Dalam sebuah diskusi di Las Vegas, Direktur dan Wakil Presiden Honda, Noriya Kaihara, mengatakan, bahwa Honda melihat Nissan sebagai cara untuk mengurangi biaya seputar kendaraan berbasis perangkat lunak (SDV) di masa depan.
“Kami memiliki biaya tenaga kerja dan pengembangan yang signifikan, dan jika ada operasi yang dapat kami bagi, itu akan baik bagi kami,” kata Noriya seperti dilansir dari The Verge, Jumat (17/1).
Pengembangan perangkat lunak baru termasuk sistem pengemudian canggih yang semakin dekat dengan kendaraan otonom dan kendaraan bertenaga baterai, akan sangat berpengaruh pada keberlangsungan sebuah produsen mobil. Terlebih biayanya tentu akan semakin mahal.
Honda juga mengatakan bahwa SUV besar Nissan seperti Armada dan Pathfinder menjadikannya mitra yang menarik.
Kepala Pusat pengembangan BEV Honda, Toshihiro Akiwa, mengatakan, teknologi hibrida Honda memang solid, tetapi saat ini hanya ada di kendaraan berukuran sedang seperti CR-V dan Accord. Perusahaan tertarik pada kendaraan Nissan yang lebih besar lantaran kapasitas motor dan baterai Honda dapat disesuaikan dengan kendaraan yang lebih besar.
Meskipun Honda memiliki Prologue, kendaraan tersebut merupakan bagian dari usaha patungan senilai 5 miliar USD dengan GM yang hanya bertahan selama pengembangan dua kendaraan.
Prologue telah menjadi kejutan yang sukses di pasar kendaraan listrik, terjual lebih dari 33.000 unit pada 2024 dan mengalahkan penjualan Honda Passport bertenaga gas yang lebih besar.

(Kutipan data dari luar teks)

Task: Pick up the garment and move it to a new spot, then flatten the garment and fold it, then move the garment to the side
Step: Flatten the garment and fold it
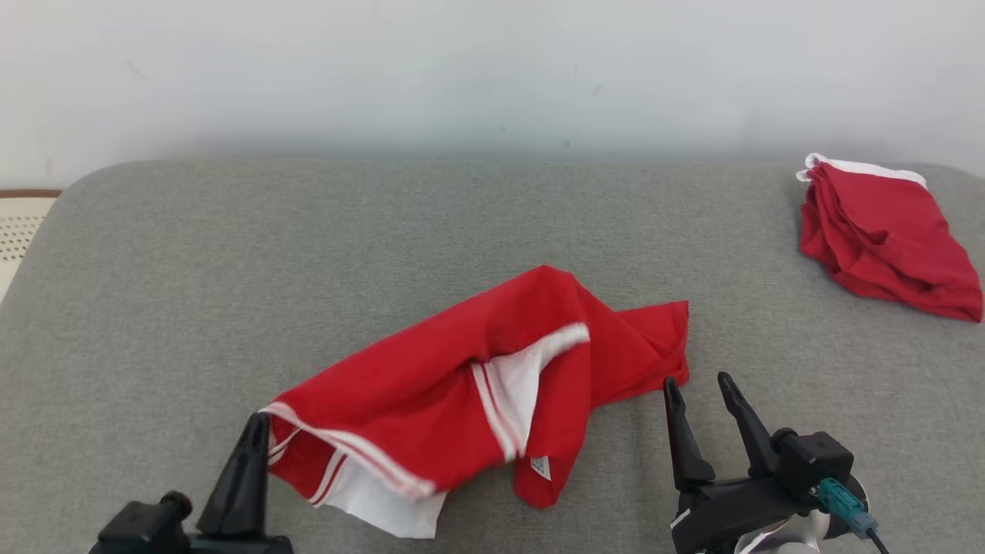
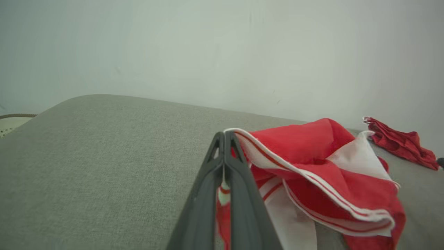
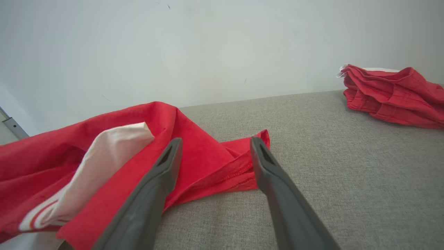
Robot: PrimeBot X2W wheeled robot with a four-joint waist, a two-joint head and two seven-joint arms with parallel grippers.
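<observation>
The garment is red with white panels and white stripe trim, lying crumpled in the middle of the grey cushion surface. My left gripper is shut on the garment's striped left edge, which rises a little off the cushion; in the left wrist view the trim shows pinched between the closed fingers. My right gripper stands open just beside the garment's right corner, the fingers straddling its hem in the right wrist view without touching it. A white label hangs at the front fold.
A second red garment with a white edge lies bunched at the far right of the grey cushion. A pale wall rises behind. A cream perforated object sits past the cushion's left edge.
</observation>
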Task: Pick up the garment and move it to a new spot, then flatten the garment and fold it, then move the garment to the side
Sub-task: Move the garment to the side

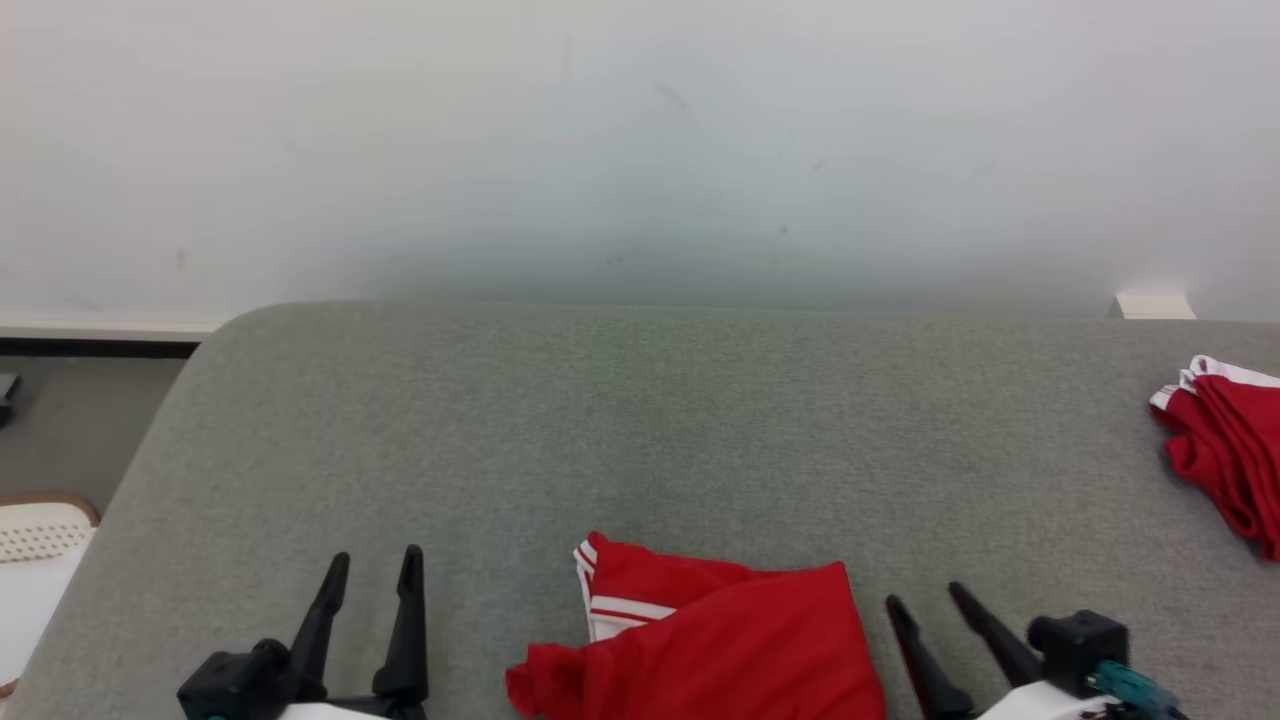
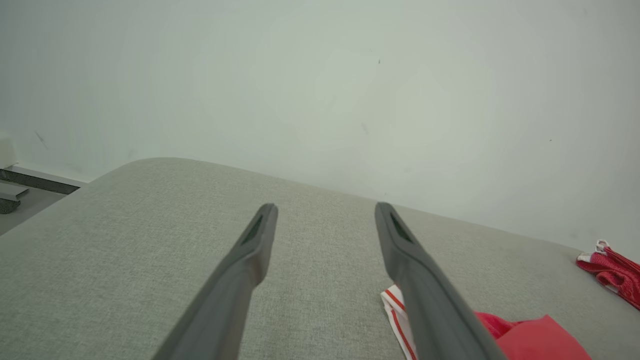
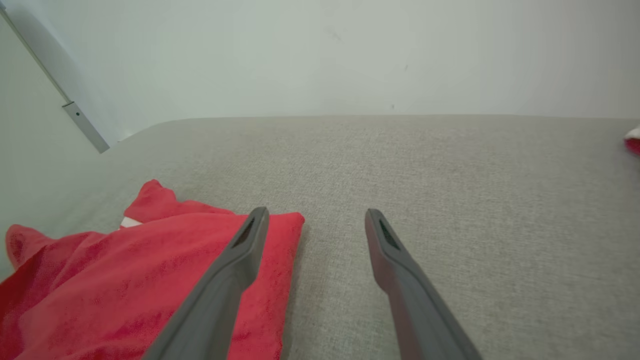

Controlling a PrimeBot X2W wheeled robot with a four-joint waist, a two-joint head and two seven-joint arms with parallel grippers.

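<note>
A red garment (image 1: 720,640) with white striped trim lies folded on the grey cushioned surface (image 1: 640,430) at the near edge, between my two grippers. It also appears in the left wrist view as the garment (image 2: 530,340) at lower right and in the right wrist view as the garment (image 3: 150,280) at lower left. My left gripper (image 1: 375,565) stands open to the garment's left, nothing between its fingers. My right gripper (image 1: 925,595) stands open just right of the garment, holding nothing. The left gripper (image 2: 325,207) and the right gripper (image 3: 315,212) both show spread fingers.
A second red and white garment (image 1: 1225,440) lies bunched at the far right edge of the surface. A pale wall (image 1: 640,150) rises behind the surface. A white perforated object (image 1: 40,540) sits on the floor at the left.
</note>
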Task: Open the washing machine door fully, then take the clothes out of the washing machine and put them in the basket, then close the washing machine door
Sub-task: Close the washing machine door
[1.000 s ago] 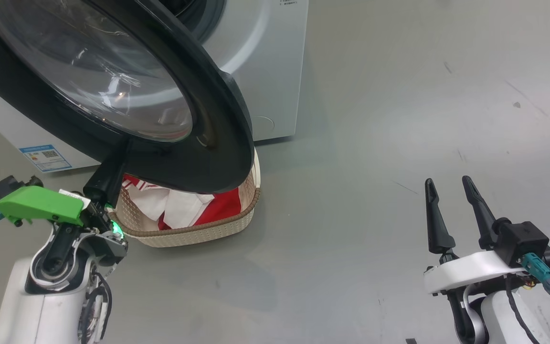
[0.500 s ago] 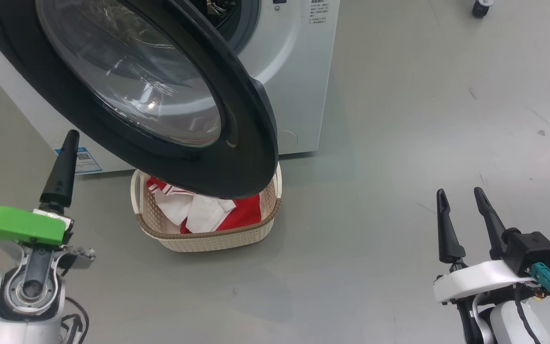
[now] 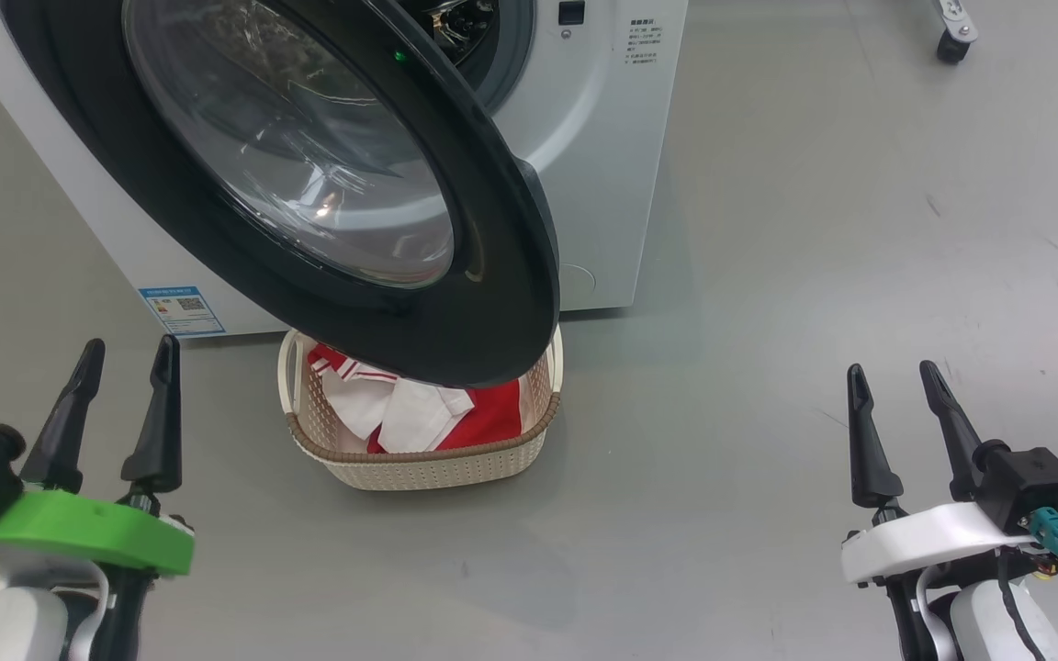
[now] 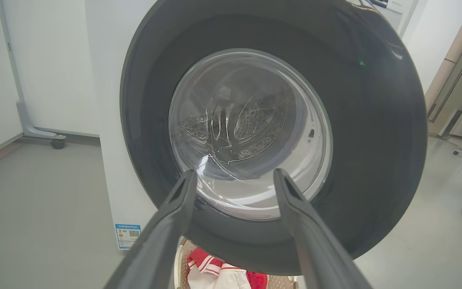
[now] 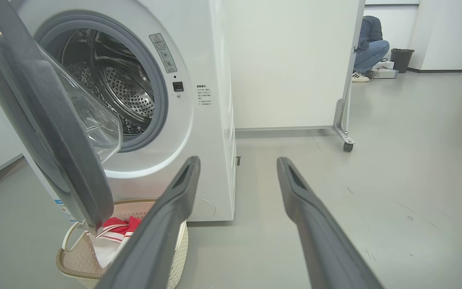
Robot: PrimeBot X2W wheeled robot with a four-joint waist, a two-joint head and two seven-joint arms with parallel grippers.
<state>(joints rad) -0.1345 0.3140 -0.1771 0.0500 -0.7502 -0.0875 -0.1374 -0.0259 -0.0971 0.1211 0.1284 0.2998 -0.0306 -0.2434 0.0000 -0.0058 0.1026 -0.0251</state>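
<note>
- Red and white clothes (image 3: 492, 420) lie in the cream basket (image 3: 437, 468), which stands on the grey floor (image 3: 722, 367) just in front of the washing machine (image 3: 602, 184).
- The washing machine door (image 3: 501, 303) stands ajar, its black rim overhanging the basket; the steel drum (image 5: 126, 92) shows behind it.
- The left end effector (image 3: 129, 345) hovers to the left of the basket, fingers parted, holding nothing.
- The right end effector (image 3: 892, 369) hovers well off to the right, likewise parted and empty.
</note>
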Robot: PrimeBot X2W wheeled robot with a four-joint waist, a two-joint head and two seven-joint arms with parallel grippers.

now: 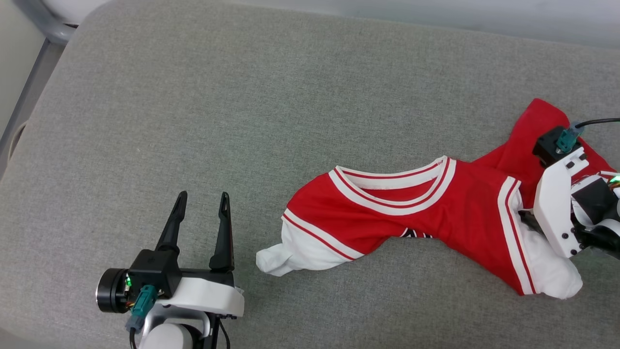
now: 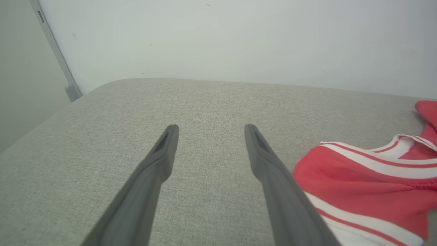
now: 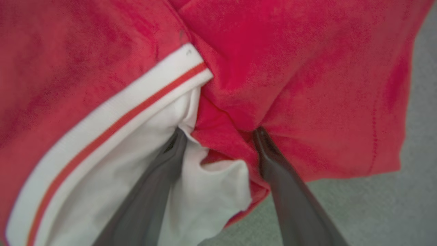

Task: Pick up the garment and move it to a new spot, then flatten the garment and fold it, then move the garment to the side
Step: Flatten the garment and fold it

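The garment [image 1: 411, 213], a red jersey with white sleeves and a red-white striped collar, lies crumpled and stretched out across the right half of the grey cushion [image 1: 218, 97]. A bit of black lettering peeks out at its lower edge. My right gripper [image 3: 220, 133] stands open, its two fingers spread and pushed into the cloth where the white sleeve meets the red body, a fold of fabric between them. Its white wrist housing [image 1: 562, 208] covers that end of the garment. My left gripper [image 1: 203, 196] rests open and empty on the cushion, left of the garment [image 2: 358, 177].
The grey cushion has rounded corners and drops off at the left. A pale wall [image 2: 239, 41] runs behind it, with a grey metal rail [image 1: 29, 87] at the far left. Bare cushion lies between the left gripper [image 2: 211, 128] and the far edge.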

Karena kemitraan dengan GM gagal, sepertinya Prologue tidak akan diproduksi lama, meskipun Honda belum membuat pengumuman tentang rencananya untuk kendaraan tersebut. Ditambah, Honda saat ini tidak menawarkan crossover bertenaga listrik di luar Prologue, meskipun penggemar merek tersebut telah meminta CR-V bertenaga listrik selama bertahun-tahun.
Sementara itu, pendapatan Nissan menurun hingga 90 persen pada tahun lalu, yang memaksanya memberhentikan ribuan karyawan.
Perusahaan tersebut telah berjuang sejak penangkapan mantan CEO Nissan Carlos Ghosn pada 2018 karena pelanggaran keuangan. Tidak mengherankan jika Ghosn tidak senang dengan kabar merger ini dan mengatakan bahwa Nissan dalam mode panik. Bahkan, menyebut kesepakatan itu sebagai langkah putus asa dan mencatat bahwa sinergi antara kedua perusahaan sulit ditemukan.
Namun, seperti yang dikemukakan oleh para eksekutif Honda dalam diskusi, kesulitan Nissan dapat menjadi peluang bagi Honda.
Hal itu karena pabrik-pabrik Honda di Amerika Serikat saat ini beroperasi dengan kapasitas maksimum. Mereka bisa memanfaatkan kapasitas di pabrik-pabrik Nissan untuk memenuhi permintaan pelanggan.
"Saya tidak dalam posisi untuk berkomentar (tentang Nissan), tetapi mereka memiliki kapasitas," ungkap Kaihara.